Absolutely nonmeasurable sets

The ideal of a non-zero (point) probability assignment to all possibilities is incoherent for cardinality reasons. Moreover, as Alan Hajek has insisted, the existence of nonmeasurable sets provides further difficulties.

One might try to get around both issues by problem-specific Bayesianism, where one only insists on a probability assignment specific to a particular problem at hand. This gets around my no-go theorem, since that theorem shows that there is no single non-zero probability assignment to all the possibilities there are. But in any given probabilistic calculation, the collection of possibilities is restricted to some set, and then there could well be a generalized probability (e.g., satisfying the axioms here) for that problem.

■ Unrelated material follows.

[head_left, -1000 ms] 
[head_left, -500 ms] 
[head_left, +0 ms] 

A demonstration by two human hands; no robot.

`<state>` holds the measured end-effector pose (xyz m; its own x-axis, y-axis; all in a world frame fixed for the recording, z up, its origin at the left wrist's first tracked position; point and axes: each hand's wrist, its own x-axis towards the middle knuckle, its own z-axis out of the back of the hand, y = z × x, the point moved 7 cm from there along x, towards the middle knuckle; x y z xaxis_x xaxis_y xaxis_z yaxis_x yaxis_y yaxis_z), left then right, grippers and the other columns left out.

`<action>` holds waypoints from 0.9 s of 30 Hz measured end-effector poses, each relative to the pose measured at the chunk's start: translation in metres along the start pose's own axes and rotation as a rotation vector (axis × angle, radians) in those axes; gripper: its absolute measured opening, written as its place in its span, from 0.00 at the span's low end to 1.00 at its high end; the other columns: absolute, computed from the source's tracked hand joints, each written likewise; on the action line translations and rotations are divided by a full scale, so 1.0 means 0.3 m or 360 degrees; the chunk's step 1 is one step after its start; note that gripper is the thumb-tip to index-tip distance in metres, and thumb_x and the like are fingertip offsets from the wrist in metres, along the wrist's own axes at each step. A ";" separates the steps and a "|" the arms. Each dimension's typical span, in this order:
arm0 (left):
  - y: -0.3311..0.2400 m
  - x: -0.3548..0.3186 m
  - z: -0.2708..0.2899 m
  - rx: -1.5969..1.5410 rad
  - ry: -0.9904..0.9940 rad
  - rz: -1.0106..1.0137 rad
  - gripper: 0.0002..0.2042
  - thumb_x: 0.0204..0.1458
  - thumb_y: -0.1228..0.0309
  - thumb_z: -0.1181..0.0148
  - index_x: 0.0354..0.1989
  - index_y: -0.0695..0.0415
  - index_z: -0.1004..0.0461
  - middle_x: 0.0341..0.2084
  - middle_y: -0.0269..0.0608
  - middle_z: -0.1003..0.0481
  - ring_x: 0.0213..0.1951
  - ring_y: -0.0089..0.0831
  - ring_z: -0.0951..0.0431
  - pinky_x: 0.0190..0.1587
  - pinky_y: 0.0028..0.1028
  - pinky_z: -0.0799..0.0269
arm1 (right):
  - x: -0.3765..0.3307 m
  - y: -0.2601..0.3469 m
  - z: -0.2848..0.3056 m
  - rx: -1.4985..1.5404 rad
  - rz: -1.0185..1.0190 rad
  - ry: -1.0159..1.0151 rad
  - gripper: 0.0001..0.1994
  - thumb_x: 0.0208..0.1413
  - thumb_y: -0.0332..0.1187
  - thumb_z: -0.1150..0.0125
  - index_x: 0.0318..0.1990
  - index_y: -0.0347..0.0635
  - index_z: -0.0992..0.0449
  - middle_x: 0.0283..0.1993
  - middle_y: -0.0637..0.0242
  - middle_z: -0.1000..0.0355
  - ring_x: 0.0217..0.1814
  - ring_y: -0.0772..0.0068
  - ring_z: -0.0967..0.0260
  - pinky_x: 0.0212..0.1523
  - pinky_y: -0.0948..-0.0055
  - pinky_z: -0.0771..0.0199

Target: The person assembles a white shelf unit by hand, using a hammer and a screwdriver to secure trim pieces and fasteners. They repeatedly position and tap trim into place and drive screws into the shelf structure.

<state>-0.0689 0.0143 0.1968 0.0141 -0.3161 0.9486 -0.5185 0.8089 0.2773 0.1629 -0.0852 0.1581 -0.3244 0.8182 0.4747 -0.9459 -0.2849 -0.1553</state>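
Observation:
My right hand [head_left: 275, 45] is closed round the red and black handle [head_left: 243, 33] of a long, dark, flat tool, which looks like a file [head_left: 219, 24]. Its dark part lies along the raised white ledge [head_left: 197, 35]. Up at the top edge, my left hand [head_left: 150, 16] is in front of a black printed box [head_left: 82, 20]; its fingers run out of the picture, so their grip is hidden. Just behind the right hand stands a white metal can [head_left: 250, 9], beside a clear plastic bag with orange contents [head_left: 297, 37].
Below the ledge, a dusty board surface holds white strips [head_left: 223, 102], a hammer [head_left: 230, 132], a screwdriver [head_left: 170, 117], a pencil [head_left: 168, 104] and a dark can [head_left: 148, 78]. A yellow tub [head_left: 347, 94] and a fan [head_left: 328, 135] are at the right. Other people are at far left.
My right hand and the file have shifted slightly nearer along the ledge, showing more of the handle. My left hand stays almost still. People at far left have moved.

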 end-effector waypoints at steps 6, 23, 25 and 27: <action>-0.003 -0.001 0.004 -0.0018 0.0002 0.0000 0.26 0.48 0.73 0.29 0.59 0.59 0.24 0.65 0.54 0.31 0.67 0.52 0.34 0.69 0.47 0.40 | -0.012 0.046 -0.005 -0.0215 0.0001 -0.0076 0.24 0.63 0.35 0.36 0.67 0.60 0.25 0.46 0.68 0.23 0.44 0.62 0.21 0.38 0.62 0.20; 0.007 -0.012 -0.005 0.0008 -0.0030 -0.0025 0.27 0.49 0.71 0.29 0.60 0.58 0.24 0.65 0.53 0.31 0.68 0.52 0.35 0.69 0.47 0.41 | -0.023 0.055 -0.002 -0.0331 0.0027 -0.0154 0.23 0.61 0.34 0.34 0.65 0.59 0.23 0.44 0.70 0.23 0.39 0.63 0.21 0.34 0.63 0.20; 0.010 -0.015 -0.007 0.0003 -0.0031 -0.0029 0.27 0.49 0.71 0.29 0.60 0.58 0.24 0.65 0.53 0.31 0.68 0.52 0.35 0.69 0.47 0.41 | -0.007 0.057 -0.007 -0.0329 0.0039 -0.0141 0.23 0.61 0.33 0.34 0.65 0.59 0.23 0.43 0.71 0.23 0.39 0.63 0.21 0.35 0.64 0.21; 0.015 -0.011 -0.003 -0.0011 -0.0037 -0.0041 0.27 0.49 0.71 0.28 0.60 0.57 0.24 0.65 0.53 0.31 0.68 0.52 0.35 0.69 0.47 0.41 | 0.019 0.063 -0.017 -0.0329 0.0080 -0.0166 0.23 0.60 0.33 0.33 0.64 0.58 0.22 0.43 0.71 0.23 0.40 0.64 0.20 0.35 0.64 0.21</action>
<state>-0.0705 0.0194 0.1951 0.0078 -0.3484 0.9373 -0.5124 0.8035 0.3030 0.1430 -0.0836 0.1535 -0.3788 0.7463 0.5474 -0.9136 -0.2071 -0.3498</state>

One might even have some hope that problem-specific Bayesianism could handle the issue of nonmeasurable sets. For there are isometrically invariant extensions of Lebesgue measure (i.e., extensions invariant under translation, rotation and reflection) that make some Lebesgue nonmeasurable sets be measurable.

But no such luck. Start by noting that there are absolutely nonmeasurable sets. A bounded absolutely nonmeasurable set (I'm making up this technical term) is a subset A of n-dimensional Euclidean space Rn such that there is no isometrically invariant probability measure that (a) makes A measurable, (b) assigns finite measure to every bounded measurable subset of Rn, (c) assigns non-zero measure to some bounded subset of Rn. The Hausdorff Paradox then shows that there is a bounded absolutely nonmeasurable set if n=3, assuming the Axiom of Choice.

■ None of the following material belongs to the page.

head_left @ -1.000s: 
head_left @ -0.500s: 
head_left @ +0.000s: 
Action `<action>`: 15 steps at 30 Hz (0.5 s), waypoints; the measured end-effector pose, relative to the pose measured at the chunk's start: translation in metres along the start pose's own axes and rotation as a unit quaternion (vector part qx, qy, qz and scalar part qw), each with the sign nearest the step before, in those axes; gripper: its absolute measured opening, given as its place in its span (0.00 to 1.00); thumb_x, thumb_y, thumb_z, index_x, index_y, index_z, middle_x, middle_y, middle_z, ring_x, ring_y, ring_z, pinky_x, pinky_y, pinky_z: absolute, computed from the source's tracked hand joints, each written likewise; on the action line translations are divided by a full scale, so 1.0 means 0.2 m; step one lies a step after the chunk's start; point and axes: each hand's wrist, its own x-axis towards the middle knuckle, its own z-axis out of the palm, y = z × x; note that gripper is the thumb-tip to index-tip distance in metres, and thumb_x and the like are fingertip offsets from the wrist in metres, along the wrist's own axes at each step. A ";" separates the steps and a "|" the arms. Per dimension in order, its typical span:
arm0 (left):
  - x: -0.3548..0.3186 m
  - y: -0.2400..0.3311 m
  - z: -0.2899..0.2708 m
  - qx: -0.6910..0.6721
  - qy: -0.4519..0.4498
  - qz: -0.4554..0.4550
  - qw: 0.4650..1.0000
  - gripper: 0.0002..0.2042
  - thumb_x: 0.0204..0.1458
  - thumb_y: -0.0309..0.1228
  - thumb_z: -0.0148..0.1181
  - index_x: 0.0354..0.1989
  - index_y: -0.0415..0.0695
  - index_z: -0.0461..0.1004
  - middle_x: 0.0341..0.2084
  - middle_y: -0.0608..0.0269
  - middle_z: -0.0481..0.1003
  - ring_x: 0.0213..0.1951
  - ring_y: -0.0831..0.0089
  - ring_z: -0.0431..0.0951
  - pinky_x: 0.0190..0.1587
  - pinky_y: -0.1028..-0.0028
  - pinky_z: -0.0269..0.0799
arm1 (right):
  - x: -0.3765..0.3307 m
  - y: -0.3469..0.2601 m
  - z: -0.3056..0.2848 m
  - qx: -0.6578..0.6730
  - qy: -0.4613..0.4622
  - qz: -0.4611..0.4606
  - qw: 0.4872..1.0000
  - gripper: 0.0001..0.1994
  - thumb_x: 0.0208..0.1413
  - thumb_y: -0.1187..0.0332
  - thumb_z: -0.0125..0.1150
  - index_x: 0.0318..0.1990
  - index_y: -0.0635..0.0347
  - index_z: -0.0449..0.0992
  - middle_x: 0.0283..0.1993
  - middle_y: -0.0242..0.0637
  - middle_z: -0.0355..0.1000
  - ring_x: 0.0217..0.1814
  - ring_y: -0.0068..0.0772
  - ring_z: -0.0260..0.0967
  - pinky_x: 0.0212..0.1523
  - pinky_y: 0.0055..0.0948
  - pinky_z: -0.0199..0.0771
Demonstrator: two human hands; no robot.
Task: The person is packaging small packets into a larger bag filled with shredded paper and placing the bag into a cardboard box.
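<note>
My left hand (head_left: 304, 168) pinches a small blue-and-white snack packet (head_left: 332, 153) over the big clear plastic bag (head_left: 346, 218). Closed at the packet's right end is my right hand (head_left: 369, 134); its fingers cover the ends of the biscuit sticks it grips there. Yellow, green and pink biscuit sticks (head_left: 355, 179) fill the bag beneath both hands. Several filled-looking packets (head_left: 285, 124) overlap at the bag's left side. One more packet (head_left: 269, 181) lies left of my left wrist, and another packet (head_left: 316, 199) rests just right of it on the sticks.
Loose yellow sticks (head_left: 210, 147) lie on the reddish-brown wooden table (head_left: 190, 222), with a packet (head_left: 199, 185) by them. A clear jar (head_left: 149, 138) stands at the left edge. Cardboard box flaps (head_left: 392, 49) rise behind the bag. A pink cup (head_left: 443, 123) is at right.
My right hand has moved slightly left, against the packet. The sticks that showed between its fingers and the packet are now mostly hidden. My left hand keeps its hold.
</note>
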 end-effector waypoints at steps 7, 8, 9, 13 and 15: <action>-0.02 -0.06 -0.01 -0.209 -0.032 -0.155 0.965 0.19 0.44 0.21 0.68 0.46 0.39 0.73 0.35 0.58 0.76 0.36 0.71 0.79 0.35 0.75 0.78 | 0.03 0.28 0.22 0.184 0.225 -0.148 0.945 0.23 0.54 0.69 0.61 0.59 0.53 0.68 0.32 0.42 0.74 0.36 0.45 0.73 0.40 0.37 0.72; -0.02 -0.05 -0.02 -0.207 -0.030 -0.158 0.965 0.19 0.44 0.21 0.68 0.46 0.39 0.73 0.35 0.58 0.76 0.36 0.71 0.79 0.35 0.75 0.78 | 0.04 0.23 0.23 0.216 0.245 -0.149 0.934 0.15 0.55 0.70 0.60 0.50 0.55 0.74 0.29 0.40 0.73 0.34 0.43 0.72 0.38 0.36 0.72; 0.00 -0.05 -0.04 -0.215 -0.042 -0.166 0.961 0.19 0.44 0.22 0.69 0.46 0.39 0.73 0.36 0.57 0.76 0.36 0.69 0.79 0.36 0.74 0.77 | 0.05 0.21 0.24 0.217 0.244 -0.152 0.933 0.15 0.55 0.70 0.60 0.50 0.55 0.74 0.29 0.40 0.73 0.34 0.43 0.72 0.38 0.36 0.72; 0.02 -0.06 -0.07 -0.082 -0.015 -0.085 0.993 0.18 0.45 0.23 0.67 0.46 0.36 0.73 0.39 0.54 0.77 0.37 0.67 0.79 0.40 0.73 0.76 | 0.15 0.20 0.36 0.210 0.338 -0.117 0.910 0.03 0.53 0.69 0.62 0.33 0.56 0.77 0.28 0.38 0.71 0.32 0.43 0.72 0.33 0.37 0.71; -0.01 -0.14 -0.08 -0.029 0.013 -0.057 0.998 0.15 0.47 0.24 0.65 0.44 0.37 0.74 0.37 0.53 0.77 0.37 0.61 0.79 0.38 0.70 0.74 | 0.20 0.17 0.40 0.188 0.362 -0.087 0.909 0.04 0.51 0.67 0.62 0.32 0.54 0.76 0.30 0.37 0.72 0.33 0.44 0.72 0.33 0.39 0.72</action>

In fact, from the Hausdorff Paradox we can prove that there is a bounded subset A of R3 such there is no isometrically invariant generalized finitely additive probability measure, e.g., in the sense of this post, on the cube [0,1]3 or on the three-dimensional ball of unit radius that makes A measurable.

So the problem-specific approach also runs into trouble, at least assuming the Axiom of Choice. And the Axiom of Choice (or, more weakly, the Boolean Prime Ideal Theorem--I don't know if this makes a difference, but in any case BPI has no intuitive support beyond the fact that AC implies it) is also assumed by hyperreal extensions of probability theory.

Of course, if one allows for interval-valued measures, that's different kettle of fish.